To do:
Check every line below for the word "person" and copy each one that has it.

Records shown:
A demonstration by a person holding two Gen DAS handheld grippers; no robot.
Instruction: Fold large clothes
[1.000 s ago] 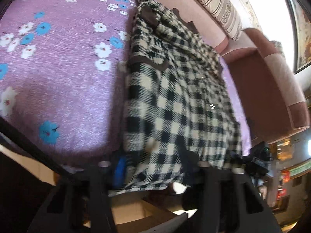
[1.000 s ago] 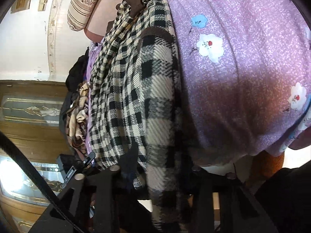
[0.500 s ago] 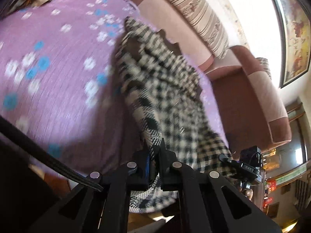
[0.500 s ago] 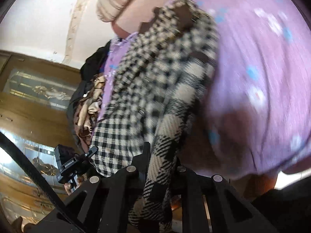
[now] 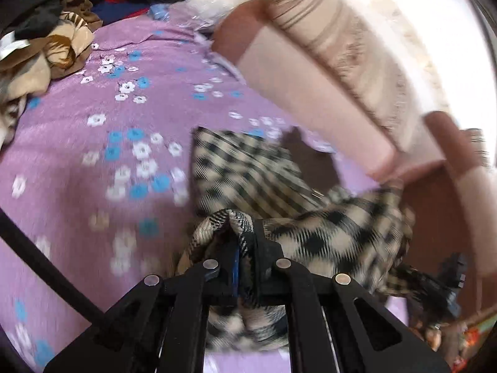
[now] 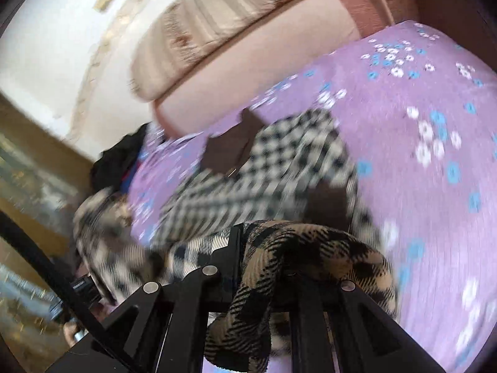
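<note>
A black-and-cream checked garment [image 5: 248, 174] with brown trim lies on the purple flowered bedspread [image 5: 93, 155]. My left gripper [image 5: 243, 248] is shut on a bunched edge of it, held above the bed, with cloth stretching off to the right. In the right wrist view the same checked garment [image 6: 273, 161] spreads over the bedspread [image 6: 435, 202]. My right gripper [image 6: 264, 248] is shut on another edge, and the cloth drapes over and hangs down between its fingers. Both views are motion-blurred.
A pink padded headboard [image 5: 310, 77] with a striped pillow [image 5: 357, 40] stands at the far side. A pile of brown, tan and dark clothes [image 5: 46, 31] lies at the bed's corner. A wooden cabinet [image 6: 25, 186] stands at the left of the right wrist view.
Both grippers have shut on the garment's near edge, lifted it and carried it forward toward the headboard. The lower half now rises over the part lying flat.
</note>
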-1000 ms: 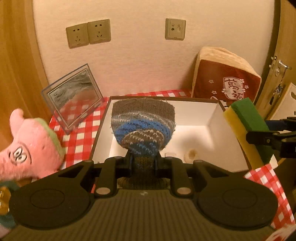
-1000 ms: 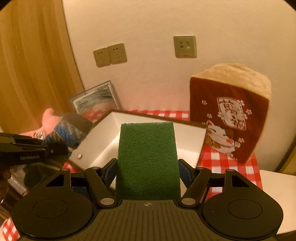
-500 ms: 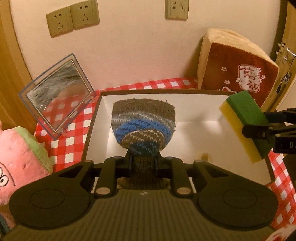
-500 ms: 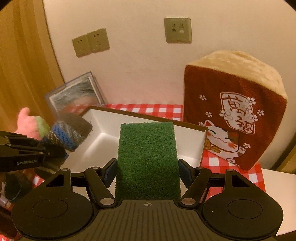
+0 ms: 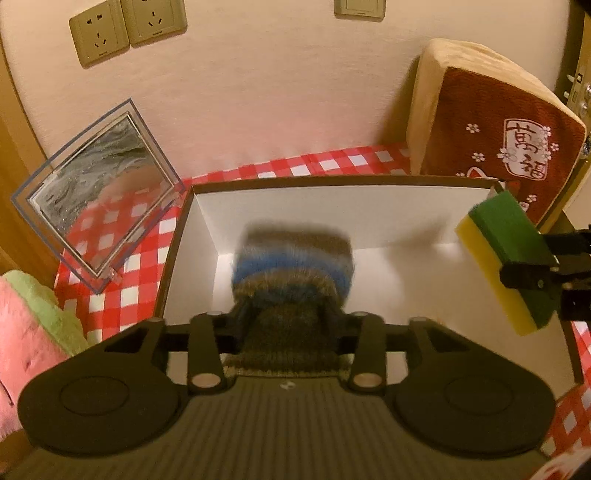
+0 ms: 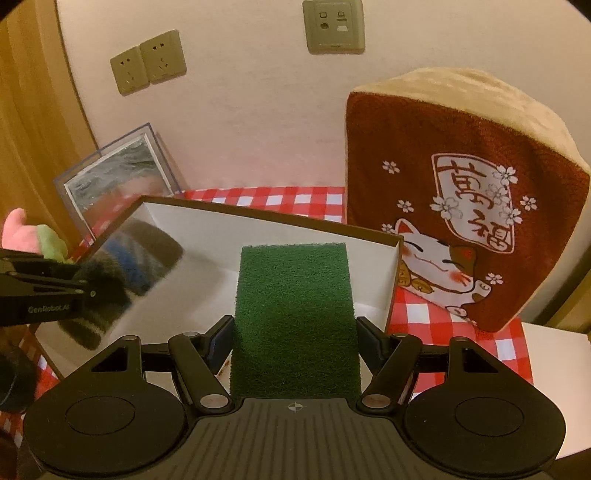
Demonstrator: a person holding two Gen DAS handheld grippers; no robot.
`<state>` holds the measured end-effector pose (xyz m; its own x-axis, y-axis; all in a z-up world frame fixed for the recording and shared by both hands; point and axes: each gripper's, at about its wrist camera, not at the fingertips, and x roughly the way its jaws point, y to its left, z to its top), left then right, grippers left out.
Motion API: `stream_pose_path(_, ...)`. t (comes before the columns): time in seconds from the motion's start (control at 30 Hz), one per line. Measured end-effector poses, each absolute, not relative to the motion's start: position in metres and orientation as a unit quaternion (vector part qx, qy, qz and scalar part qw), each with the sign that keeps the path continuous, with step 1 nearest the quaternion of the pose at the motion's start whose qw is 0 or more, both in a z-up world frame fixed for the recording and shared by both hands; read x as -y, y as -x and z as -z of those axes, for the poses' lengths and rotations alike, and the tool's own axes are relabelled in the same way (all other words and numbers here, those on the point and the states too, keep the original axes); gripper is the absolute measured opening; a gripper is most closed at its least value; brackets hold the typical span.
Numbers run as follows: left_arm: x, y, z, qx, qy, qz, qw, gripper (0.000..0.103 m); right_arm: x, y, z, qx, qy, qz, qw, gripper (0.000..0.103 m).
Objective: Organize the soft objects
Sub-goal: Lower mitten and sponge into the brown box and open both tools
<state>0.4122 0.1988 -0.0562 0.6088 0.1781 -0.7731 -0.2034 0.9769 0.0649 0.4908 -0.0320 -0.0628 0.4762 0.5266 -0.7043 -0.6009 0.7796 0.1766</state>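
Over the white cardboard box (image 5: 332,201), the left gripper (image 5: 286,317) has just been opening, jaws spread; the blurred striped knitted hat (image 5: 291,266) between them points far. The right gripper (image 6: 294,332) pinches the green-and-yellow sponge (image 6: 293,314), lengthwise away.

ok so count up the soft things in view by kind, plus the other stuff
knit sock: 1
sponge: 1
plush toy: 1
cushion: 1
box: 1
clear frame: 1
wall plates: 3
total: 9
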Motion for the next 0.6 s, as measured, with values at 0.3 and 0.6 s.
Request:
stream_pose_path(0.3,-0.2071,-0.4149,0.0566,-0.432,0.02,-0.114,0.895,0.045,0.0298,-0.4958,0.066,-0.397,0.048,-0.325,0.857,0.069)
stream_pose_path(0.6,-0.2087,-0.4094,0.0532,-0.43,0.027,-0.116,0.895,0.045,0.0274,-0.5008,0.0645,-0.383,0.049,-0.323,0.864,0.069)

Answer to the problem:
A demonstration by a person holding two Gen DAS handheld grippers; no robot.
Demonstrator: a person holding two Gen DAS handheld grippers; no robot.

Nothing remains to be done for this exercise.